Exactly and only the lines from the one with "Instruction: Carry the" through the last line of the records need to be set down; please skip the pictures.

════

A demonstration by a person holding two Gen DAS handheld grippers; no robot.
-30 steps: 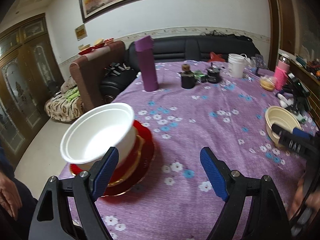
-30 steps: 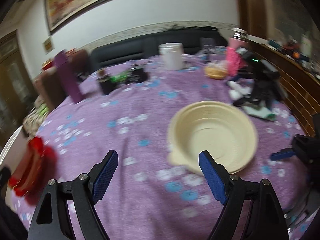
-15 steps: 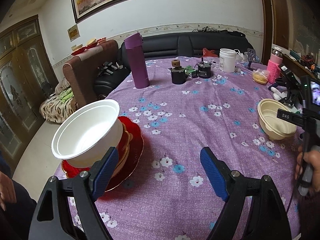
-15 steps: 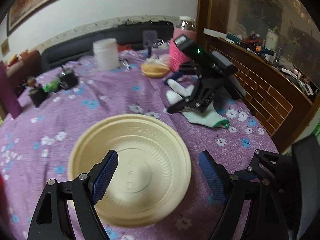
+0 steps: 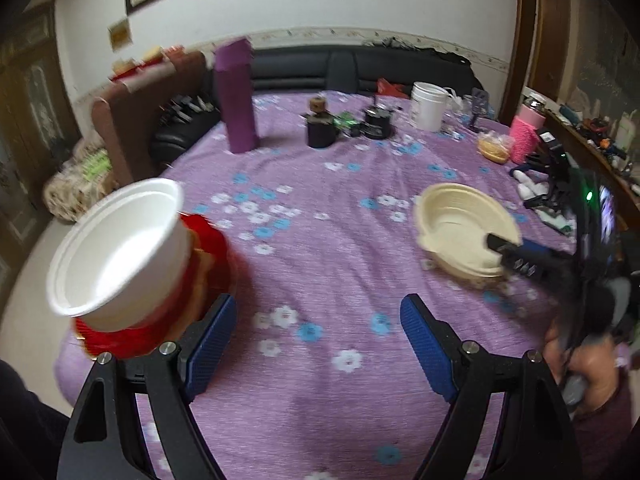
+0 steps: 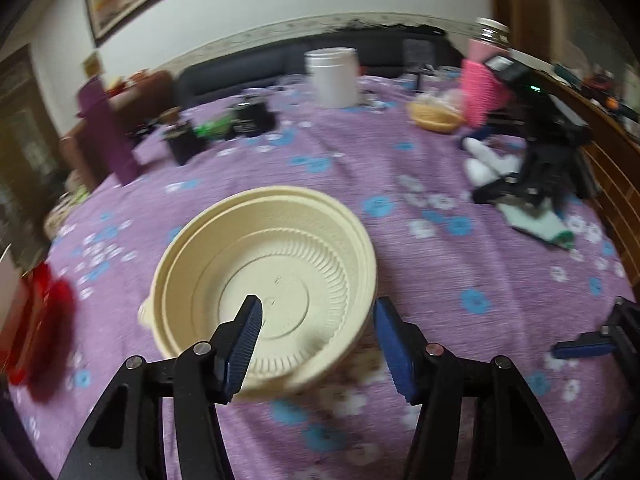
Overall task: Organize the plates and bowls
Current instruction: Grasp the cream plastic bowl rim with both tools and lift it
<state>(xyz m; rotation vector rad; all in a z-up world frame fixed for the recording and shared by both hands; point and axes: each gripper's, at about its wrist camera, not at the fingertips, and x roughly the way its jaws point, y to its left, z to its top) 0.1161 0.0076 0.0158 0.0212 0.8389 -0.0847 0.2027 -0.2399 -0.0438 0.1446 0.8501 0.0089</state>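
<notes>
A cream bowl [image 6: 264, 276] sits on the purple tablecloth; it also shows in the left wrist view [image 5: 460, 228] at the right. My right gripper [image 6: 318, 320] is open and straddles the bowl's near right rim, left finger inside, right finger outside. A white bowl [image 5: 116, 248] rests tilted on a stack of red plates [image 5: 160, 312] at the table's left edge. My left gripper [image 5: 318, 332] is open and empty over the cloth, to the right of that stack. The red plates show blurred in the right wrist view [image 6: 36, 328].
A purple tall bottle [image 5: 236, 96], dark jars [image 5: 320, 128], a white tub [image 5: 428, 106], a pink sleeved bottle [image 5: 528, 136] and a small orange dish [image 5: 494, 148] stand at the far side. A black device and gloves [image 6: 536, 168] lie at the right.
My right gripper has come down onto the cream bowl and narrowed, one finger now inside the rim. My left gripper has swung slightly right; the white bowl and red plates stay put.
</notes>
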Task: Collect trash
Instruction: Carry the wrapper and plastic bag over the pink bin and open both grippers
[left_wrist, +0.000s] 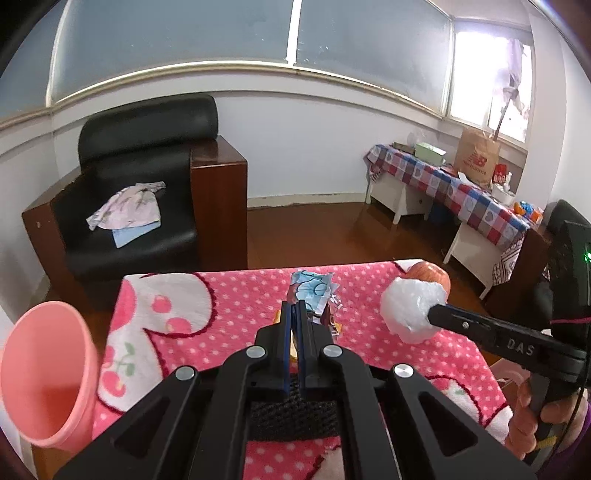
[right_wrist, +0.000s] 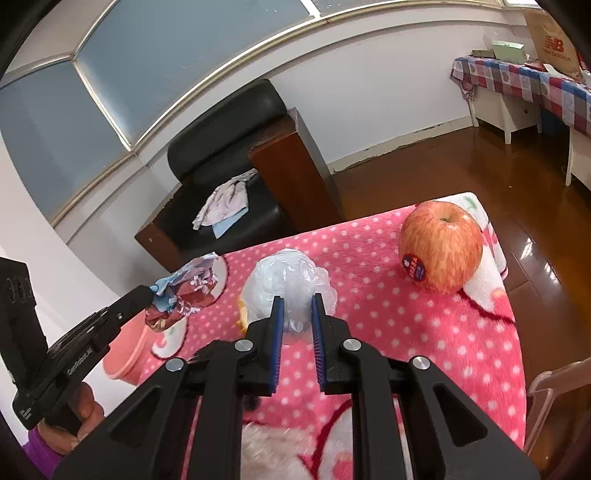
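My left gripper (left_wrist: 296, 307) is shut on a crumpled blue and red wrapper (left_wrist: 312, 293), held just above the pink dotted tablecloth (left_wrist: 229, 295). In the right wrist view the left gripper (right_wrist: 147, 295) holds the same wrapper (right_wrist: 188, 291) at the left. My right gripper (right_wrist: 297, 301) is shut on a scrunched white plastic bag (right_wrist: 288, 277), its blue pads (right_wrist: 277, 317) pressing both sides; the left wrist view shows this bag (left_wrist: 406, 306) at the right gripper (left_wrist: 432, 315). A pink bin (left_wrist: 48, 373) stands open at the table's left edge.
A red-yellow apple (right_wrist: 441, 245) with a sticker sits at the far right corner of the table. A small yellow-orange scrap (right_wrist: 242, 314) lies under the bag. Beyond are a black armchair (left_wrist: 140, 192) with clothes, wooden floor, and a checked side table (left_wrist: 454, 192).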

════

• **Exercise output**:
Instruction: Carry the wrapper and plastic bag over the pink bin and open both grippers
[left_wrist, +0.000s] 
[right_wrist, +0.000s] 
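My left gripper (left_wrist: 296, 307) is shut on a crumpled blue and red wrapper (left_wrist: 312, 293), held just above the pink dotted tablecloth (left_wrist: 229, 295). In the right wrist view the left gripper (right_wrist: 147, 295) holds the same wrapper (right_wrist: 188, 291) at the left. My right gripper (right_wrist: 297, 301) is shut on a scrunched white plastic bag (right_wrist: 288, 277), its blue pads (right_wrist: 277, 317) pressing both sides; the left wrist view shows this bag (left_wrist: 406, 306) at the right gripper (left_wrist: 432, 315). A pink bin (left_wrist: 48, 373) stands open at the table's left edge.
A red-yellow apple (right_wrist: 441, 245) with a sticker sits at the far right corner of the table. A small yellow-orange scrap (right_wrist: 242, 314) lies under the bag. Beyond are a black armchair (left_wrist: 140, 192) with clothes, wooden floor, and a checked side table (left_wrist: 454, 192).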

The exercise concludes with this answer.